While you copy the lines below, skip the pictures and keep the rest exact.

Dataset content Start Marker

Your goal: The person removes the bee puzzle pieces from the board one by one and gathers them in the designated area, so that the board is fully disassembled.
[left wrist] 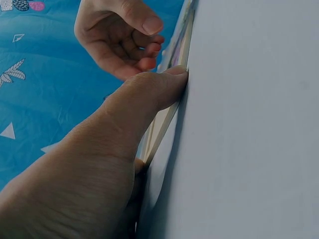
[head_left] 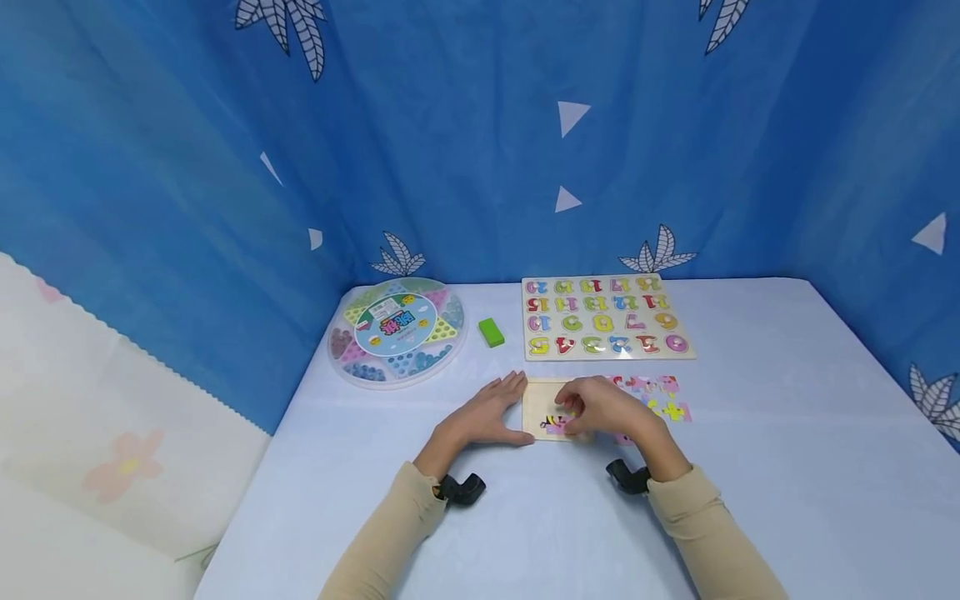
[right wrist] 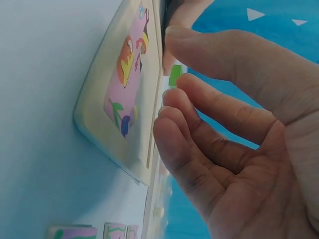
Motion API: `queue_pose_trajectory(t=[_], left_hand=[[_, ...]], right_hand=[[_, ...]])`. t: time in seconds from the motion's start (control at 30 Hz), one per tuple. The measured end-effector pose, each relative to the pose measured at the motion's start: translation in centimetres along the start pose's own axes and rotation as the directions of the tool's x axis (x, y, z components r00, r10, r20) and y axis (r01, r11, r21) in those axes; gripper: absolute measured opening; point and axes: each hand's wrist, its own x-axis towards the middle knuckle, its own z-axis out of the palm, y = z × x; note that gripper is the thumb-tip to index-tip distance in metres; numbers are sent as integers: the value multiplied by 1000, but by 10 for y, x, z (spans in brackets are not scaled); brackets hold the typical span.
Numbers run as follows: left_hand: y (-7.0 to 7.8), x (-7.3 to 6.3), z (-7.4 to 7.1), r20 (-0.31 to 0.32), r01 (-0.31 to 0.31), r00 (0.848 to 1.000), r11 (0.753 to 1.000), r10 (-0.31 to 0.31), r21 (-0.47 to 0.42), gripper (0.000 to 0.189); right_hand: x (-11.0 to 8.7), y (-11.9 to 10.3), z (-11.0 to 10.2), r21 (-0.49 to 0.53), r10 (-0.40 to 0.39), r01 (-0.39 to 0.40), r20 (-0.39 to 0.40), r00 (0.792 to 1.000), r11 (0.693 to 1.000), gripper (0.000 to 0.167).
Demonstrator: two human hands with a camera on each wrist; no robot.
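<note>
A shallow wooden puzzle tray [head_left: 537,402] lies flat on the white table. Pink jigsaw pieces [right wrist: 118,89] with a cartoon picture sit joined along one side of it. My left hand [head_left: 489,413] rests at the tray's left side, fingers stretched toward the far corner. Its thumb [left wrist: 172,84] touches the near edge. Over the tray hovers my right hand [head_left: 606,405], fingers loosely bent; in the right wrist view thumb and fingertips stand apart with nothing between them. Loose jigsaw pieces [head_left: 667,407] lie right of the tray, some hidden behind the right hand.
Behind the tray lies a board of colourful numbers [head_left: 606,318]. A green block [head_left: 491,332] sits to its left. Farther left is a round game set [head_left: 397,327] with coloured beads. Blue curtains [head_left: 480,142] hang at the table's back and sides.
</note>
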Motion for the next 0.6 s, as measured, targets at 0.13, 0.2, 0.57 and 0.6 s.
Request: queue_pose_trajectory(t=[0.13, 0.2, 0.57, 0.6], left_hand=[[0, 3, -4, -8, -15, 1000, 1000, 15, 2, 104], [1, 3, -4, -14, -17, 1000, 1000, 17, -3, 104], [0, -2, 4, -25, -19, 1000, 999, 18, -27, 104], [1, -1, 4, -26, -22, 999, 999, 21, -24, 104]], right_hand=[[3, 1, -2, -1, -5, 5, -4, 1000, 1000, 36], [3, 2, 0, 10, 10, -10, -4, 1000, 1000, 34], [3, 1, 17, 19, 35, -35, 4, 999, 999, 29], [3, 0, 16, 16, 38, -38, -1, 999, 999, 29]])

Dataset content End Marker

> Solved exercise
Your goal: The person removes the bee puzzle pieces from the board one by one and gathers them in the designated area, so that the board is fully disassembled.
[left wrist] 
[head_left] 
[right wrist] 
Motion API: `queue_pose_trajectory(t=[_], left_hand=[[_, ...]], right_hand=[[_, ...]])`. t: time in seconds from the motion's start (control at 30 Hz), one per tuple. The measured end-effector pose, each relative to the pose measured at the motion's start: translation in centimetres along the start pose's own axes and rotation as the directions of the tool's x axis (x, y, z components r00, r10, r20) and y axis (r01, r11, r21) in those axes; gripper: absolute measured opening; point and axes: each hand's wrist, its own x-axis towards the middle knuckle, its own z-axis out of the palm, y = z × x; note that gripper is the thumb-tip to index-tip distance in metres; numbers are sent as integers: the value multiplied by 1000, but by 10 for y, x, z (spans in brackets are not scaled); brackets hold the typical span.
Numbers run as follows: left_hand: y (-7.0 to 7.8), x (-7.3 to 6.3), z (-7.4 to 7.1), r20 (-0.31 to 0.32), r01 (-0.31 to 0.31), r00 (0.848 to 1.000), r11 (0.753 to 1.000), r10 (-0.31 to 0.31), r21 (-0.47 to 0.42), gripper (0.000 to 0.189); right_hand: x (-11.0 to 8.7), y (-11.9 to 10.3), z (-11.0 to 10.2), r21 (-0.49 to 0.53), r10 (-0.40 to 0.39), r01 (-0.39 to 0.40), r20 (-0.39 to 0.40), r00 (0.792 to 1.000), r11 (0.693 to 1.000), gripper (0.000 to 0.167).
Demonstrator: two human hands with a camera on each wrist; no robot.
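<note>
A shallow wooden puzzle tray [head_left: 537,402] lies flat on the white table. Pink jigsaw pieces [right wrist: 118,89] with a cartoon picture sit joined along one side of it. My left hand [head_left: 489,413] rests at the tray's left side, fingers stretched toward the far corner. Its thumb [left wrist: 172,84] touches the near edge. Over the tray hovers my right hand [head_left: 606,405], fingers loosely bent; in the right wrist view thumb and fingertips stand apart with nothing between them. Loose jigsaw pieces [head_left: 667,407] lie right of the tray, some hidden behind the right hand.
Behind the tray lies a board of colourful numbers [head_left: 606,318]. A green block [head_left: 491,332] sits to its left. Farther left is a round game set [head_left: 397,327] with coloured beads. Blue curtains [head_left: 480,142] hang at the table's back and sides.
</note>
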Motion for the next 0.6 s, as measured, targets at 0.13, 0.2, 0.57 and 0.6 s.
Request: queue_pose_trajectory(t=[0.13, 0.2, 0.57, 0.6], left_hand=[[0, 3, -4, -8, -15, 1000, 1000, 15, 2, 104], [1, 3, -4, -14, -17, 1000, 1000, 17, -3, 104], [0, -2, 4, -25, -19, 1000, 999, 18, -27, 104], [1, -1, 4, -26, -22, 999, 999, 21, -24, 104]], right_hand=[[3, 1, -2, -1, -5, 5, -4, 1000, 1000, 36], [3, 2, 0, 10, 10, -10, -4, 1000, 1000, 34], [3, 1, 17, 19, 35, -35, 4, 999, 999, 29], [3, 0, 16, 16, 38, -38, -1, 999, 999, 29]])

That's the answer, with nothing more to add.